Influencer marketing is a hot topic, but actually implementing and optimizing these programs can be intimidating for most marketers. The intimidation makes sense. While word-of-mouth marketing has been central to marketing for years, the wave of influencer marketing has raised questions on how to best work with, motivate, and leverage influencers .

65% of brands already have an influencer program and most of these are new programs. Learning all the nuances can be a tricky and time-consuming feat, especially if your marketing team is already running near full capacity. To help you stay ahead of the curve, we’ve put together a handy cheat sheet that businesses and marketers can use to decide how to best incentivize influencers. 

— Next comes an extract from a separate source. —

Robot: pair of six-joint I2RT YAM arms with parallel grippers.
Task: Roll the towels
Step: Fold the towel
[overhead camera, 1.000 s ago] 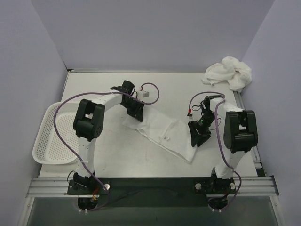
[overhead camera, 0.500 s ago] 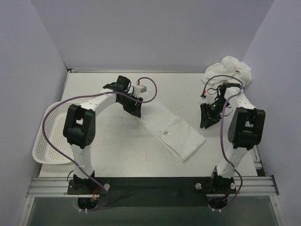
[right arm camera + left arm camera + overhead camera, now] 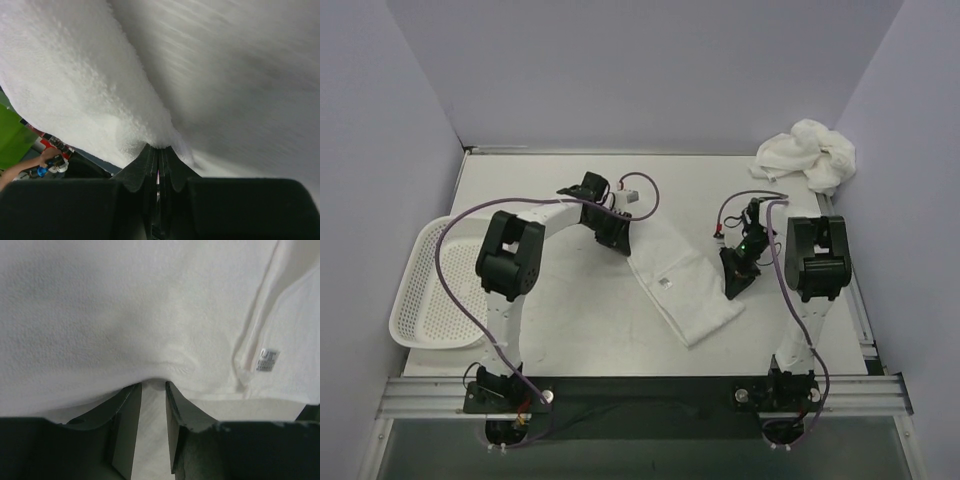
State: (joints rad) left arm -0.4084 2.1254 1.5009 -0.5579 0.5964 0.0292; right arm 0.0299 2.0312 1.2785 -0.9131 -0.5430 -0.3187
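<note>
**Towel held at both ends.** The right pincer (image 3: 158,149), jaws fully closed, is shown nipping the right edge of the long white terry-cloth towel (image 3: 682,290). The left pincer (image 3: 153,384), jaws drawn to a narrow gap, appears pinched on a pucker of the far hem. The towel is spread diagonally on the pale flat table (image 3: 570,325). It is judged light, limp and grippy, and best taken at the hem corners. A crumpled white terry-cloth towel (image 3: 807,155) lies at the far right.
</note>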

If you’re still new to influencer marketing, check my Intro to the Influence Economy7 Reasons Why Influencer Marketing is Fueling High Growth Brands and 3 Types of Influencers Your Brand Needs for a jumpstart.

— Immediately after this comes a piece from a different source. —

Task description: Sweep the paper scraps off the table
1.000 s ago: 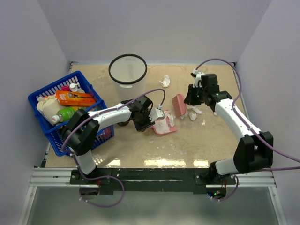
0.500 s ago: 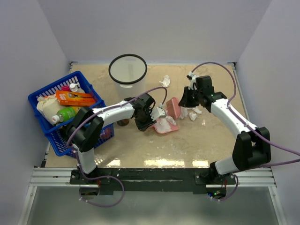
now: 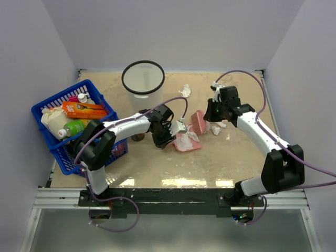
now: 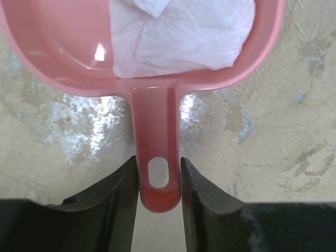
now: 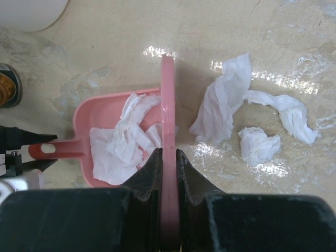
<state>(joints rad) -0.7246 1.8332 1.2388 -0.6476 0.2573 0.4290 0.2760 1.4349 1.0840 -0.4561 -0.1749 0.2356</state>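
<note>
My left gripper (image 4: pixel 158 178) is shut on the handle (image 4: pixel 156 157) of a pink dustpan (image 3: pixel 185 143) near the middle of the table (image 3: pixel 157 168). White paper scraps (image 4: pixel 184 31) lie inside the pan. My right gripper (image 5: pixel 167 163) is shut on a flat pink sweeper blade (image 5: pixel 167 105), which stands on edge at the open mouth of the dustpan (image 5: pixel 84 118). Three loose paper scraps (image 5: pixel 220 105) (image 5: pixel 258 146) (image 5: pixel 286 107) lie on the table just right of the blade. Another scrap (image 3: pixel 185 90) lies farther back, next to the bin.
A white bin with a black rim (image 3: pixel 143 79) stands at the back centre. A blue basket (image 3: pixel 39 107) full of groceries sits at the left. A small round brown object (image 3: pixel 138 137) lies beside the left arm. Grey walls close in three sides.
My right gripper has carried the pink blade a little to the left, up against the dustpan's mouth. The left gripper and dustpan have shifted slightly right.
</note>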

Incentivizing Influencers: Do you pay them? Is that even the right question?

Should you pay your influencers? The short answer is ‘not necessarily’. This is one of the biggest misconceptions about influencers and brand ambassadors. The better question is “Should you incentivize or compensate your influencers and ambassadors?”. That answer is most definitely ‘yes’. Most influencers do want to be compensated but many times cash is not necessary or even the best option for incentivizing them.

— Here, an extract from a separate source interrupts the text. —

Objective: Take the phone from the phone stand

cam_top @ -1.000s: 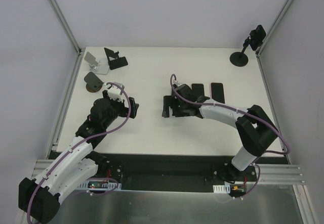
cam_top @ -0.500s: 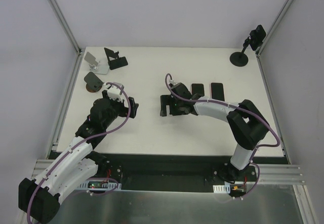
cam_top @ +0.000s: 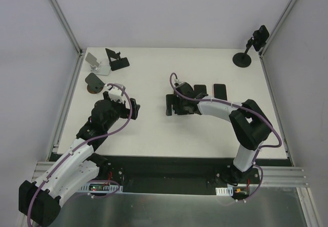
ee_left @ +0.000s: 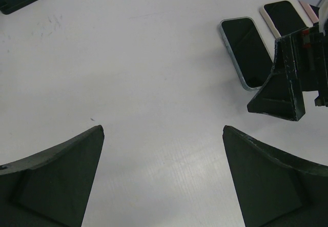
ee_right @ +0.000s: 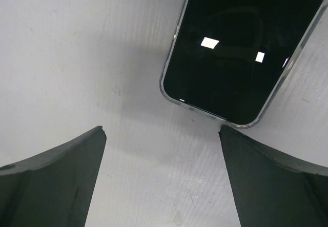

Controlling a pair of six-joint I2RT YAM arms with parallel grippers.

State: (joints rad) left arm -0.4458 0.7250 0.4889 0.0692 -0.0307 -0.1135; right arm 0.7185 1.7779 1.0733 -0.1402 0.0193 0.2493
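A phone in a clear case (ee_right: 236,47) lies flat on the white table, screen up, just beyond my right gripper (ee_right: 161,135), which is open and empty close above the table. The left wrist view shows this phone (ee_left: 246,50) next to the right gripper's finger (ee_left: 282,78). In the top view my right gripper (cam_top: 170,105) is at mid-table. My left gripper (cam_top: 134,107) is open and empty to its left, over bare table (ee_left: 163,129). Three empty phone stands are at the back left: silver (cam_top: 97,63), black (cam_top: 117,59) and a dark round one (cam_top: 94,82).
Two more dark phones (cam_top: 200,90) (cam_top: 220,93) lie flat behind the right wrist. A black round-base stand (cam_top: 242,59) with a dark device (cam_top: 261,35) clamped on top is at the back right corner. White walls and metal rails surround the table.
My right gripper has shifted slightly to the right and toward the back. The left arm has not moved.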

While there are influencers that will only talk about your brand if you pay them (and companies that will take your money to match you to them), that’s called advertising and they may be promoting your competitor next week. True influencer marketing is built upon an authentic relationship with your brand – it’s like organic marketing on steroids. The best influencers for your brand are people who use and love your products, not just advertisers with an audience.

Monetary Incentives

While there are many ways to incentivize authentic influencers without cash, here are some successful strategies that involve some cost:

  • Enter your top influencers into a giveaway: No matter the type of campaign you’re running, your influencers help you promote it. Entering the influencers that drive the most results into a giveaway can be a great way to reward them and make it fun.
  • Send them pre-launch product samples: If you’re able to track the influencers that have been active with your brand before, sending them a pre-launch sample or setting aside some inventory for them is an easy way to thank them for being a loyal fan and helping tell the story. Plus, you get to take credit for retail value while paying wholesale cost.
  • Sponsor them to attend a conference or event: Is there an industry event your influencers would like to go to? Giving them passes to an event and/or covering the travel expenses for some of your top influencers is not only a great incentive, it also gives them an incredible brand experience to talk about. If you have discounted or free passes, even better for your budget.
  • Discounts on products or services: This one may not directly impact your budget and can be a great loyalty perk for your Micro Influencers. In the past many brands would verify a possible influencer’s credentials and then move them to a list where they pretty much had discounts for life. Today you can actually track the ROI of your influencers and offer discounts only to those active influencers.
  • Pay influencers directly: While most brands quickly learn that paying influencers to talk about them is really like trying to “rent authenticity”, it can be useful for driving short-term waves of traffic. If you’re one of the brands that has a celebrity that is a genuine fan of your brand, you’re in a special category and this can be a useful tactic for rewarding them.

Non-monetary Incentives

Non-monetary incentives and perks are some of the most important ingredients to a high performing influencer strategy. I’ve seen dozens of truly creative ideas that build relationships and authentic loyalty with influencers. Here are some consistent top performers:

  • Social (public) recognition: Your everyday influencers are already uber fans of your brand, so thank those that drive the most user-submitted photos, recipe downloads or anything else you’re tracking in your campaigns. Sideqik’s influencer dashboards make this easy and more fun for your influencers.
  • Status within the community: This can be a big one. Simply calling them ambassadors or coming up with a group name for your everyday influencer can be a huge reward. We’ve seen this in the outdoor sporting industry for years as they’d accept people as “Pro Staff” and with various sporting related companies that created their own “Team ______”.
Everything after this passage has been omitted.